WORK INSTRUCTION
Reproduce all the entries exactly.

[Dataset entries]

□ □ □ □ □

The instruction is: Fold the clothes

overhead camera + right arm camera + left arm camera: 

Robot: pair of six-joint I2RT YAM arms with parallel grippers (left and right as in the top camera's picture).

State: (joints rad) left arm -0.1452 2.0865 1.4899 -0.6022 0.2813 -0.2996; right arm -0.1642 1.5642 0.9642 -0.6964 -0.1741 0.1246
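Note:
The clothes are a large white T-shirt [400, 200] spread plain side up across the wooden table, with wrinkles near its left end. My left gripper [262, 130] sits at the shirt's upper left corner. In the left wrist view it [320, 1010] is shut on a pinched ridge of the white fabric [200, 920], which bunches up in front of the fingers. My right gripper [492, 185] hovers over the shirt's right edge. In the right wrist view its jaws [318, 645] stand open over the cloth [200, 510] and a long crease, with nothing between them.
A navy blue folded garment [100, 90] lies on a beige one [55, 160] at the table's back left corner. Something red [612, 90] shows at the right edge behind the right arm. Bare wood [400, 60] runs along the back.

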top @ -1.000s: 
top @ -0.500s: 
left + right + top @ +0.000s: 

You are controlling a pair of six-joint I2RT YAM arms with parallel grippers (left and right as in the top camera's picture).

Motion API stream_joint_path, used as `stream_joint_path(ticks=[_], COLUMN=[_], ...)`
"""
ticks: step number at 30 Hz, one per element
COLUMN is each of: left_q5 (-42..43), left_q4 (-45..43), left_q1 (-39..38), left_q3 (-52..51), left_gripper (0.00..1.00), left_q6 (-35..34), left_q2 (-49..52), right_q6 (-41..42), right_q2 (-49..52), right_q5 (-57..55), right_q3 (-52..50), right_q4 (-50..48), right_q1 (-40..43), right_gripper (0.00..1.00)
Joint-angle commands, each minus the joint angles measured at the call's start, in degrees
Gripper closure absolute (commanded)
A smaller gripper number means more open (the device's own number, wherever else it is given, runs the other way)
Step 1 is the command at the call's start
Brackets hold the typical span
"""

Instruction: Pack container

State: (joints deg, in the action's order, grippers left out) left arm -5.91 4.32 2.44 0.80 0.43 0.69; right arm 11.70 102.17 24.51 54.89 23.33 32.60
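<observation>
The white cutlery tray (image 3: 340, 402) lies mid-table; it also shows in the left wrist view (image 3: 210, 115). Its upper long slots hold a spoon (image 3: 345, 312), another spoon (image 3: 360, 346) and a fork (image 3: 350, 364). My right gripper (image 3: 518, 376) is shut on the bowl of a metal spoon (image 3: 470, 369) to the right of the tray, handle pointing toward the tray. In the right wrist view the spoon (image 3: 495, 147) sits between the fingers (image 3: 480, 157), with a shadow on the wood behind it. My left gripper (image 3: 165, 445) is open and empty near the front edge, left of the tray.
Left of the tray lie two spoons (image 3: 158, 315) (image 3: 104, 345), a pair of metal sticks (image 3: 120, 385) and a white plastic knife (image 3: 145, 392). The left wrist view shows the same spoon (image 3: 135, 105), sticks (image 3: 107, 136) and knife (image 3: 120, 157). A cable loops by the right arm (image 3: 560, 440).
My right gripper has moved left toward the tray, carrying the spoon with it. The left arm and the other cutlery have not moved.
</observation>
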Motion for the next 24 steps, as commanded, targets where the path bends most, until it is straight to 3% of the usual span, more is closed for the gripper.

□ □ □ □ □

WRITTEN RESPONSE
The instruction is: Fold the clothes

overhead camera + right arm camera + left arm camera: 

Robot: pair of six-joint I2RT YAM arms with parallel grippers (left and right as in the top camera's picture).

State: (joints rad) left arm -0.1452 2.0865 1.4899 -0.6022 0.2813 -0.2996; right arm -0.1642 1.5642 0.9642 -0.6964 -0.1741 0.1246
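Note:
The clothes are a large white T-shirt [400, 200] spread plain side up across the wooden table, with wrinkles near its left end. My left gripper [262, 130] sits at the shirt's upper left corner. In the left wrist view it [320, 1010] is shut on a pinched ridge of the white fabric [200, 920], which bunches up in front of the fingers. My right gripper [492, 185] hovers over the shirt's right edge. In the right wrist view its jaws [318, 645] stand open over the cloth [200, 510] and a long crease, with nothing between them.
A navy blue folded garment [100, 90] lies on a beige one [55, 160] at the table's back left corner. Something red [612, 90] shows at the right edge behind the right arm. Bare wood [400, 60] runs along the back.
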
top @ -1.000s: 
top @ -0.500s: 
left + right + top @ +0.000s: 

You are controlling a pair of six-joint I2RT YAM arms with parallel grippers (left and right as in the top camera's picture).

Motion API stream_joint_path, used as `stream_joint_path(ticks=[_], COLUMN=[_], ...)`
"""
ticks: step number at 30 Hz, one per element
COLUMN is each of: left_q5 (-42..43), left_q4 (-45..43), left_q1 (-39..38), left_q3 (-52..51), left_gripper (0.00..1.00), left_q6 (-35..34), left_q2 (-49..52), right_q6 (-41..42), right_q2 (-49..52), right_q5 (-57..55), right_q3 (-52..50), right_q4 (-50..48), right_q1 (-40..43), right_gripper (0.00..1.00)
Joint-angle commands, each minus the joint angles measured at the call's start, in degrees
Gripper closure absolute (commanded)
A smaller gripper number means more open (the device's own number, wherever else it is given, runs the other way)
Step 1 is the command at the call's start
Brackets hold the typical span
"""

Instruction: Pack container

State: (joints deg, in the action's order, grippers left out) left arm -5.91 4.32 2.44 0.80 0.43 0.69; right arm 11.70 102.17 24.51 54.89 23.33 32.60
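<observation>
The white cutlery tray (image 3: 340, 402) lies mid-table; it also shows in the left wrist view (image 3: 210, 115). Its upper long slots hold a spoon (image 3: 345, 312), another spoon (image 3: 360, 346) and a fork (image 3: 350, 364). My right gripper (image 3: 518, 376) is shut on the bowl of a metal spoon (image 3: 470, 369) to the right of the tray, handle pointing toward the tray. In the right wrist view the spoon (image 3: 495, 147) sits between the fingers (image 3: 480, 157), with a shadow on the wood behind it. My left gripper (image 3: 165, 445) is open and empty near the front edge, left of the tray.
Left of the tray lie two spoons (image 3: 158, 315) (image 3: 104, 345), a pair of metal sticks (image 3: 120, 385) and a white plastic knife (image 3: 145, 392). The left wrist view shows the same spoon (image 3: 135, 105), sticks (image 3: 107, 136) and knife (image 3: 120, 157). A cable loops by the right arm (image 3: 560, 440).
My right gripper has moved left toward the tray, carrying the spoon with it. The left arm and the other cutlery have not moved.
</observation>
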Motion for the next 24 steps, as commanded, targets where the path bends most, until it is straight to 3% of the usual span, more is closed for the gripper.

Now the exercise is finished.